═══ Data segment ═══
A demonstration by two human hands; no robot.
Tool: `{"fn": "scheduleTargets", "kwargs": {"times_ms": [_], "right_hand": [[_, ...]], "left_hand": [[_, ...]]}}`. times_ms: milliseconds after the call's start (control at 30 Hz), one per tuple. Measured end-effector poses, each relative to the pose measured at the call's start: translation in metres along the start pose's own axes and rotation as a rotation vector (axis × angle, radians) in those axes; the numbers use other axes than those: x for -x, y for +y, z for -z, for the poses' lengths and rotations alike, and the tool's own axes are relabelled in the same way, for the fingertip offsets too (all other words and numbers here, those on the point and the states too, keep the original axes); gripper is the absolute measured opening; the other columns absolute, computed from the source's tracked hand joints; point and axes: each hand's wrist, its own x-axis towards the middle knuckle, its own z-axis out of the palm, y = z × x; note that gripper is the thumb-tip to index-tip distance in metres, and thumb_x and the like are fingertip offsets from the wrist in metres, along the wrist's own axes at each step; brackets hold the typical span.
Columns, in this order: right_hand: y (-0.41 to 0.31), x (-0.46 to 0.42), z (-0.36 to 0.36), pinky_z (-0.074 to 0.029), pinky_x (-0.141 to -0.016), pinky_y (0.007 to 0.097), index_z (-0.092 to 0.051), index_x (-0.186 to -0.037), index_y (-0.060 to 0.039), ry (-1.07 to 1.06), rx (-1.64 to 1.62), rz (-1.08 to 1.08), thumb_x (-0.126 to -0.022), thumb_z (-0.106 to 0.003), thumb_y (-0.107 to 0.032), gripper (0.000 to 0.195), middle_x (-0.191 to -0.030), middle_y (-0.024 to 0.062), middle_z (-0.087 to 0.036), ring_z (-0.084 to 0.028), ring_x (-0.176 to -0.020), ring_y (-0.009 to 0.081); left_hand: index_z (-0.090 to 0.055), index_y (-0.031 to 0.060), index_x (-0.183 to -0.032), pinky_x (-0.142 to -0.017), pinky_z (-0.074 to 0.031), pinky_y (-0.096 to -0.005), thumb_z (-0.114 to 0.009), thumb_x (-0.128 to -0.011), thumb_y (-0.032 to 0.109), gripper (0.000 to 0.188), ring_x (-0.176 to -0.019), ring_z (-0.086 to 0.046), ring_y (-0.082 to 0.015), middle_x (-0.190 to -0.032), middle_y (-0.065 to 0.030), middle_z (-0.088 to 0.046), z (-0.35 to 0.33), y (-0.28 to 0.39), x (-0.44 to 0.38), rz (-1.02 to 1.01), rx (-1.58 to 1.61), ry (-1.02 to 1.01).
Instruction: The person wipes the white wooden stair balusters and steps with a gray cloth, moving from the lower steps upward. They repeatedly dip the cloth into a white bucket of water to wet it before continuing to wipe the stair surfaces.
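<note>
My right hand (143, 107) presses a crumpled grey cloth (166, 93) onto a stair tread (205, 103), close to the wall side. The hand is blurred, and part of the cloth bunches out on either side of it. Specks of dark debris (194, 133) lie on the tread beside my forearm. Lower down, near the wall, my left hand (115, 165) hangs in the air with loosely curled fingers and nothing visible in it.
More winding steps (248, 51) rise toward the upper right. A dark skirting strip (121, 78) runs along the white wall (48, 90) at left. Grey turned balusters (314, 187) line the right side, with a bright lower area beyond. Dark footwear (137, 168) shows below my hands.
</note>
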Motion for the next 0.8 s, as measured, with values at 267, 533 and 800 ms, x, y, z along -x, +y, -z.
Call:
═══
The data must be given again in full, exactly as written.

Output for this exercise:
A demonstration by two human hands; no robot.
Tool: `{"fn": "scheduleTargets", "kwargs": {"times_ms": [_], "right_hand": [[_, ...]], "left_hand": [[_, ...]]}}`. times_ms: milliseconds after the call's start (control at 30 Hz), one per tuple. Measured end-effector poses, each relative to the pose measured at the call's start: translation in metres along the start pose's own axes and rotation as a rotation vector (axis × angle, radians) in those axes; the numbers use other axes than those: x for -x, y for +y, z for -z, for the poses' lengths and rotations alike, and the tool's own axes are relabelled in the same way, for the fingertip offsets too (all other words and numbers here, those on the point and the states too, keep the original axes); gripper is the absolute measured opening; the other columns absolute, computed from the source's tracked hand joints; point and axes: each hand's wrist, its own x-axis towards the middle knuckle, its own z-axis out of the palm, y = z × x; note that gripper is the thumb-tip to index-tip distance in metres, and thumb_x and the like are fingertip offsets from the wrist in metres, along the wrist's own axes at each step; brackets hold the typical span.
Columns, in this order: right_hand: y (-0.41 to 0.31), x (-0.46 to 0.42), z (-0.36 to 0.36), pinky_z (-0.074 to 0.029), pinky_x (-0.141 to -0.016), pinky_y (0.007 to 0.097), index_z (-0.092 to 0.051), index_x (-0.186 to -0.037), index_y (-0.060 to 0.039), ry (-1.07 to 1.06), rx (-1.64 to 1.62), rz (-1.08 to 1.08), thumb_x (-0.126 to -0.022), thumb_z (-0.106 to 0.003), thumb_y (-0.107 to 0.032), gripper (0.000 to 0.195), middle_x (-0.191 to -0.030), middle_y (-0.024 to 0.062), middle_z (-0.087 to 0.036), ring_z (-0.084 to 0.028), ring_x (-0.176 to -0.020), ring_y (-0.009 to 0.081); left_hand: index_z (-0.090 to 0.055), index_y (-0.031 to 0.060), index_x (-0.183 to -0.032), pinky_x (-0.142 to -0.017), pinky_z (-0.074 to 0.031), pinky_y (-0.096 to -0.005), thumb_z (-0.114 to 0.009), thumb_x (-0.128 to -0.011), thumb_y (-0.032 to 0.109), gripper (0.000 to 0.188), ring_x (-0.176 to -0.019), ring_z (-0.086 to 0.046), ring_y (-0.082 to 0.015), middle_x (-0.190 to -0.032), middle_y (-0.065 to 0.030), middle_z (-0.088 to 0.046), z (-0.35 to 0.33), y (-0.28 to 0.39), x (-0.44 to 0.38), rz (-1.02 to 1.01), rx (-1.58 to 1.61), ry (-1.02 to 1.01).
Instruction: The person wipes the white wooden stair balusters and steps with a gray cloth, moving from the lower steps upward. They repeatedly dip the cloth into a white bucket of water to wet it before continuing to wipe the stair surfaces.
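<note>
My right hand (143, 107) presses a crumpled grey cloth (166, 93) onto a stair tread (205, 103), close to the wall side. The hand is blurred, and part of the cloth bunches out on either side of it. Specks of dark debris (194, 133) lie on the tread beside my forearm. Lower down, near the wall, my left hand (115, 165) hangs in the air with loosely curled fingers and nothing visible in it.
More winding steps (248, 51) rise toward the upper right. A dark skirting strip (121, 78) runs along the white wall (48, 90) at left. Grey turned balusters (314, 187) line the right side, with a bright lower area beyond. Dark footwear (137, 168) shows below my hands.
</note>
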Motion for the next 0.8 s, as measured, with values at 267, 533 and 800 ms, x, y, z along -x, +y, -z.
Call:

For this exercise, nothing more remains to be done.